## What the exercise asks
What you give back should be exactly the lines from the one with "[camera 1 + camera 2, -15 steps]" through the final line of the material, pictures removed; please add nothing.

Segment Start: Data shown

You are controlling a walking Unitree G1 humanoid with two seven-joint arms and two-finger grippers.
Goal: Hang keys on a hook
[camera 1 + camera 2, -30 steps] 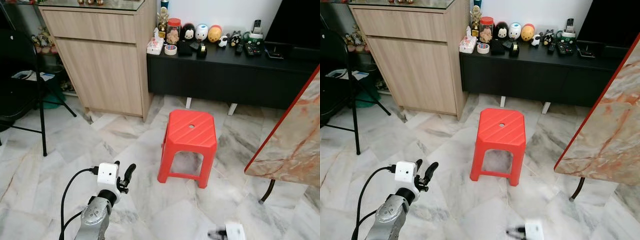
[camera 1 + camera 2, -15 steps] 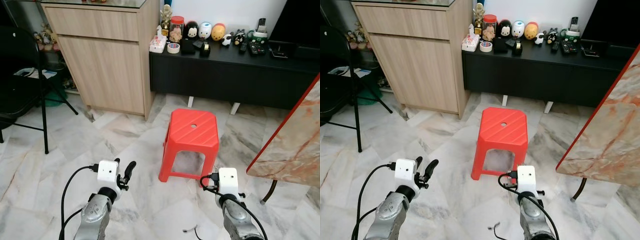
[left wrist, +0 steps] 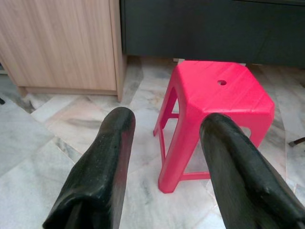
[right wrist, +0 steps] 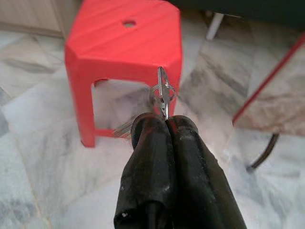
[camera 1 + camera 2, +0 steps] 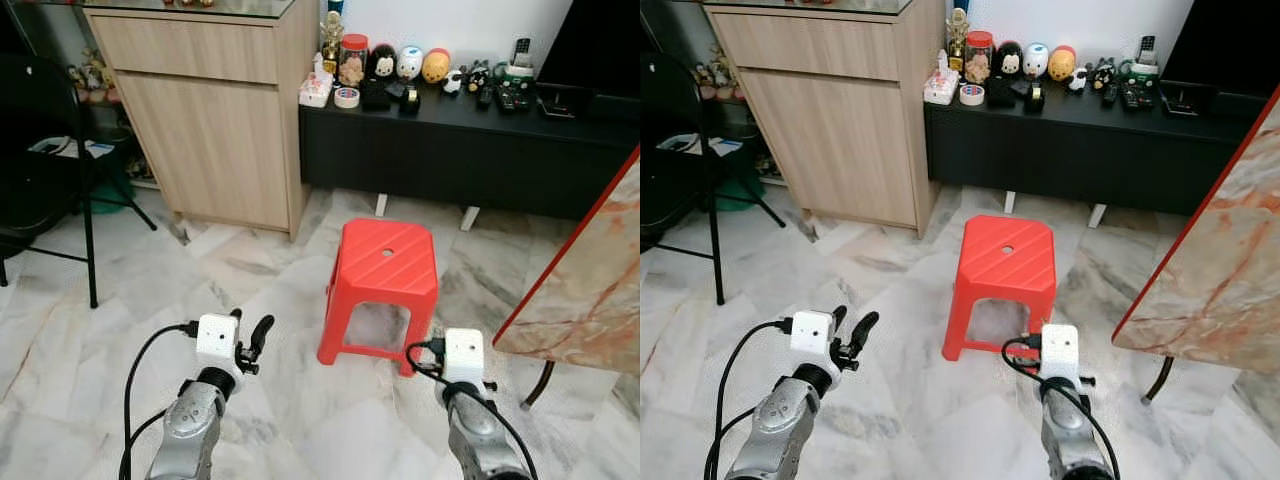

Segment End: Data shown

## Task solution
[camera 1 + camera 2, -15 steps] 
[left wrist, +0 steps] 
[right wrist, +0 steps] 
[camera 1 + camera 2, +0 steps] 

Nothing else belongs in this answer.